Pemurnian plasmid, juga dikenal sebagai miniprep, adalah teknik yang digunakan untuk mengisolasi molekul DNA melingkar kecil (plasmid) dari sel bakteri. Plasmid biasanya digunakan sebagai vektor dalam kloning molekul, dan memurnikannya sangat penting untuk pengurutan, transfeksi, dan manipulasi lebih lanjut.

Cara Kerja Pemurnian Plasmid

1. Kultur Bakteri

Sebuah koloni bakteri tunggal yang mengandung plasmid yang diinginkan ditumbuhkan semalaman dalam media cair dengan antibiotik yang sesuai. Hal ini memastikan bakteri mempertahankan plasmid dan menghasilkan cukup untuk ekstraksi.

2. Pemanenan dan Lisis Sel

Kultur bakteri disentrifugasi untuk membuat pelet sel. Pelet diresuspensi dalam buffer yang mengandung RNase (untuk mencerna RNA) dan kemudian diolah dengan larutan lisis basa yang mengandung SDS dan natrium hidroksida. Ini memecah sel dan mengubah sifat DNA.

3. Netralisasi

Buffer netralisasi yang mengandung kalium asetat ditambahkan. Konsentrasi garam yang tinggi menyebabkan DNA kromosom dan protein yang terdenaturasi mengendap, sedangkan DNA plasmid superkoil yang lebih kecil tetap berada dalam larutan. Campuran disentrifugasi, dan supernatan yang mengandung plasmid dikumpulkan.

4. Mengikat dan Mencuci

Supernatan dilewatkan melalui kolom membran silika dalam kondisi yang menyebabkan DNA plasmid berikatan. Buffer pencuci menghilangkan sisa kontaminan seperti garam, protein, dan RNA.

5. Elusi

DNA plasmid yang telah dimurnikan dilepaskan dari membran menggunakan buffer rendah garam atau air. DNA yang dihasilkan cukup murni untuk pengurutan, pembatasan pencernaan, atau transfeksi sel eukariotik.

Protokol Miniprep Praktis (Lisis Alkaline)

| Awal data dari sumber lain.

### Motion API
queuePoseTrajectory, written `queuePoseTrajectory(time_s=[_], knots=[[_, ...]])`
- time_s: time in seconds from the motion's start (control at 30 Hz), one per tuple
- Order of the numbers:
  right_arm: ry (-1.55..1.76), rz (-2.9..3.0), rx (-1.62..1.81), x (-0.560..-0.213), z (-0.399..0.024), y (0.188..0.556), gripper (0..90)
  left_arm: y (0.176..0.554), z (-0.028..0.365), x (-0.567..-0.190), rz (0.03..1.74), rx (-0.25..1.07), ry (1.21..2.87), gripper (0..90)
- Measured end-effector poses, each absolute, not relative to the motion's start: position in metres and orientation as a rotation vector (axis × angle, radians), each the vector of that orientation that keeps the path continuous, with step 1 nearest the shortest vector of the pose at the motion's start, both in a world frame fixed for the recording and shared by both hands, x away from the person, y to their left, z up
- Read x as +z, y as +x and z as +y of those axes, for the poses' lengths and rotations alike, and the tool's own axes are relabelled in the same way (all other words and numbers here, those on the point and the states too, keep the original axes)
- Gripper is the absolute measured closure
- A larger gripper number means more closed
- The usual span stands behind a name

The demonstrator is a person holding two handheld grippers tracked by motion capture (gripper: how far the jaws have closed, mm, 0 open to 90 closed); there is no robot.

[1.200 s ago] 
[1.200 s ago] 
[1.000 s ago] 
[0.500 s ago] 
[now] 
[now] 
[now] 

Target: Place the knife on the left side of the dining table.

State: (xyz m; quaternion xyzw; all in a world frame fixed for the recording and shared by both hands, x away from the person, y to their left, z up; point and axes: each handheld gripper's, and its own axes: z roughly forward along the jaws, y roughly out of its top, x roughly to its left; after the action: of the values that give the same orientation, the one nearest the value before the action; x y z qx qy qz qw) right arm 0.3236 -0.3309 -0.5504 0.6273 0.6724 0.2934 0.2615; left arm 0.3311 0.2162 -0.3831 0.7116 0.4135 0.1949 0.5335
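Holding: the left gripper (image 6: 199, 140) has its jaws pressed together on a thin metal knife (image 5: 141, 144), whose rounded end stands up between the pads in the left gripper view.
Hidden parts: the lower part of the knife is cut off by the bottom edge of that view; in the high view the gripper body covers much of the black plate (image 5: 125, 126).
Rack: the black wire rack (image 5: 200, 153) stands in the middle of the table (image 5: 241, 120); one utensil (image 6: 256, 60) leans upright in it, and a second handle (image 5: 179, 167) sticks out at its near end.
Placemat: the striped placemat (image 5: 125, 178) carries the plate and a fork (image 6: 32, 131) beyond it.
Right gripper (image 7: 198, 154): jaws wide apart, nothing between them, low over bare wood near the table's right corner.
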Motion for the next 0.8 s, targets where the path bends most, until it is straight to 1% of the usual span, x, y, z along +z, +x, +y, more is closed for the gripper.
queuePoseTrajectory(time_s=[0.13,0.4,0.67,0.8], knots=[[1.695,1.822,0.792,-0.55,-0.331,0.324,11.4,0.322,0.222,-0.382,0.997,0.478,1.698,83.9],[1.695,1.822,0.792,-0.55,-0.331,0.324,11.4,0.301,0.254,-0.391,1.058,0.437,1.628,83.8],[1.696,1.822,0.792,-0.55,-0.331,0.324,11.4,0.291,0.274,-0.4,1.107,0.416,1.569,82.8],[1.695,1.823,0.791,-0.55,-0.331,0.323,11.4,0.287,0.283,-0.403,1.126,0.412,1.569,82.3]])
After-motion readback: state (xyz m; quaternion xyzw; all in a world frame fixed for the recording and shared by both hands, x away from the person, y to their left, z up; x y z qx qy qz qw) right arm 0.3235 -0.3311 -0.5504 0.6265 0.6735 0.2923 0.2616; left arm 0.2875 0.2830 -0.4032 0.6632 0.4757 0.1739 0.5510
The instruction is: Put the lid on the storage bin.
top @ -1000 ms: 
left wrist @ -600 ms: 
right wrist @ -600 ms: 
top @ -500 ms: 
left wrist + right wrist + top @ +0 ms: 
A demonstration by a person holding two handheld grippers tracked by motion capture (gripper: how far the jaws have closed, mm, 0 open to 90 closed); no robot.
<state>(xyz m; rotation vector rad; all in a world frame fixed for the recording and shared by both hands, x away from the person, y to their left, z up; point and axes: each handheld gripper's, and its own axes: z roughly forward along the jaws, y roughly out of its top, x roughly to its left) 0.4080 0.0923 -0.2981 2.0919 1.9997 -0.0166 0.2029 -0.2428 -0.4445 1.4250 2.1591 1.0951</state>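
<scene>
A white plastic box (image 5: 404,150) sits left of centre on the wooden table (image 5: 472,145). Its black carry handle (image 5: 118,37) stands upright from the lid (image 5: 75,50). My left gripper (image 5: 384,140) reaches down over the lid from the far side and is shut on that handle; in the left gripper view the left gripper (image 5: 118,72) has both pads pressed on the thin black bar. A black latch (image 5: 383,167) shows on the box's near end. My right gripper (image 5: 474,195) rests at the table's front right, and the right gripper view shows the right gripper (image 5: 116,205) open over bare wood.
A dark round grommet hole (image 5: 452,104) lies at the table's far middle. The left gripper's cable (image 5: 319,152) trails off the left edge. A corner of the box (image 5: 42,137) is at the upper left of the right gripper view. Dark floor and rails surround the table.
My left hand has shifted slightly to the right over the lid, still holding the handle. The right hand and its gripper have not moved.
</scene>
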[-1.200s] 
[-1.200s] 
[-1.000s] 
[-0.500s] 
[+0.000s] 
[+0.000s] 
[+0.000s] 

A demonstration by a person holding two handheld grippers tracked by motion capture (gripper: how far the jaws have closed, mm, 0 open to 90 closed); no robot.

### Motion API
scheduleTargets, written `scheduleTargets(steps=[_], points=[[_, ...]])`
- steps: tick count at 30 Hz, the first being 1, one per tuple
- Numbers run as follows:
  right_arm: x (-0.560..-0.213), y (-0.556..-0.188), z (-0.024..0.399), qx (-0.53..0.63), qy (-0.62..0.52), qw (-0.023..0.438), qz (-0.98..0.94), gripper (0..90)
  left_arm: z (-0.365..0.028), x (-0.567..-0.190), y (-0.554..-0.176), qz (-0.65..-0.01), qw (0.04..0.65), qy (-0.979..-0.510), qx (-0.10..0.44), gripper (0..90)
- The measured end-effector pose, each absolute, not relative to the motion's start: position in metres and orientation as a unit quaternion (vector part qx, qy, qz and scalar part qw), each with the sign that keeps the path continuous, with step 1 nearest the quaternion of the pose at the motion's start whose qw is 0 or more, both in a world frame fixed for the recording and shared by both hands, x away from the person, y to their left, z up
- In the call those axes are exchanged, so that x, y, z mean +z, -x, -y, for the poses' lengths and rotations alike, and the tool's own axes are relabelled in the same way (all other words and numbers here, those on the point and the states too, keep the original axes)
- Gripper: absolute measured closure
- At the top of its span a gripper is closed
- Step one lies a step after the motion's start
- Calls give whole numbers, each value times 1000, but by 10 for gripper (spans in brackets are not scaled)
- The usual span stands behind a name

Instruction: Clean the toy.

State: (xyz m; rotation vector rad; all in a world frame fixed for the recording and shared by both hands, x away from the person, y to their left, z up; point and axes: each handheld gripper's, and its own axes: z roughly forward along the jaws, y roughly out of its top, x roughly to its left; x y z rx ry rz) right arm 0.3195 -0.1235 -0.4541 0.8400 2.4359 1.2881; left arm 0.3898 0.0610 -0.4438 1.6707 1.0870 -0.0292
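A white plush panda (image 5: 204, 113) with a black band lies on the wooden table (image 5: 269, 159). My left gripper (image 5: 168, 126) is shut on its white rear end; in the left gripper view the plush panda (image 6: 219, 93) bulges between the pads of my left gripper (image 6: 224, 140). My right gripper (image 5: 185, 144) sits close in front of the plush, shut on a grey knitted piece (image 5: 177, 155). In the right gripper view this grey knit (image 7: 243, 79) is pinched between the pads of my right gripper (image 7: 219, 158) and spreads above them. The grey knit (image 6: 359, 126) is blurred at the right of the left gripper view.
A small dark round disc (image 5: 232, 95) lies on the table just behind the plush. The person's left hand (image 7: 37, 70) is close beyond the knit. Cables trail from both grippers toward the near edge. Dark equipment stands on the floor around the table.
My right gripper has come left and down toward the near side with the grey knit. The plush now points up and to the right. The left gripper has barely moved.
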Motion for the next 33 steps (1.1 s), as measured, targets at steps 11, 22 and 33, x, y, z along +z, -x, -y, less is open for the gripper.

Inokulasi satu koloni bakteri ke dalam 3–5 mL media LB dengan antibiotik yang sesuai dan inkubasi pada suhu 37°C dengan pengocokan pada 220 rpm selama 12–16 jam. Panen sel dengan menyentrifugasi 1,5–2 mL kultur pada 8.000 × g selama 2 menit. Buang supernatan dan resuspensi pelet dalam 250 µL buffer resuspensi (P1, mengandung 50 mM Tris-HCl pH 8,0, 10 mM EDTA, dan 100 µg/mL RNase A). Tambahkan 250 µL buffer lisis (P2, 200 mM NaOH, 1% SDS), aduk perlahan dengan membalik 4–6 kali, dan inkubasi pada suhu kamar selama 3 menit — jangan divorteks atau melebihi 5 menit. Tambahkan 350 µL buffer netralisasi (P3, 3 M kalium asetat pH 5,5), segera aduk dengan cara dibalik, dan inkubasi dalam es selama 5 menit. Centrifuge pada 13.000 × g selama 10 menit. Pindahkan supernatan bening ke kolom membran silika. Centrifuge pada 13.000 × g selama 1 menit, buang flow-through. Cuci dengan 750 µL buffer pencuci (mengandung etanol) dan sentrifugasi selama 1 menit. Ulangi dengan pencucian kedua. Keringkan kolom dengan cara disentrifugasi selama 2 menit. Elusi DNA dalam 30–50 µL buffer elusi (10 mM Tris-HCl pH 8,5) atau air bebas nuklease dengan cara disentrifugasi selama 1 menit setelah inkubasi 2 menit. Nilai hasil dengan spektrofotometri UV — kultur 5 mL biasanya menghasilkan 5–15 µg DNA plasmid dengan A260/A280 > 1,8 dan A260/A230 > 2,0. Untuk plasmid dengan salinan rendah, tingkatkan volume kultur hingga 10 mL atau gunakan kit pemurnian khusus salinan rendah.

Aplikasi Dunia Nyata

Setelah mengkloning insert 1,5 kb ke pET-28a, 6 koloni positif ditumbuhkan untuk miniprep. Pembacaan A260 menunjukkan hasil 8–12 µg per persiapan. Pembatasan pencernaan dengan NcoI dan XhoI mengkonfirmasi penyisipan di keenam sampel. Plasmid yang telah dimurnikan dikirim untuk pengurutan Sanger, menghasilkan kromatogram berkualitas tinggi tanpa kebisingan latar belakang.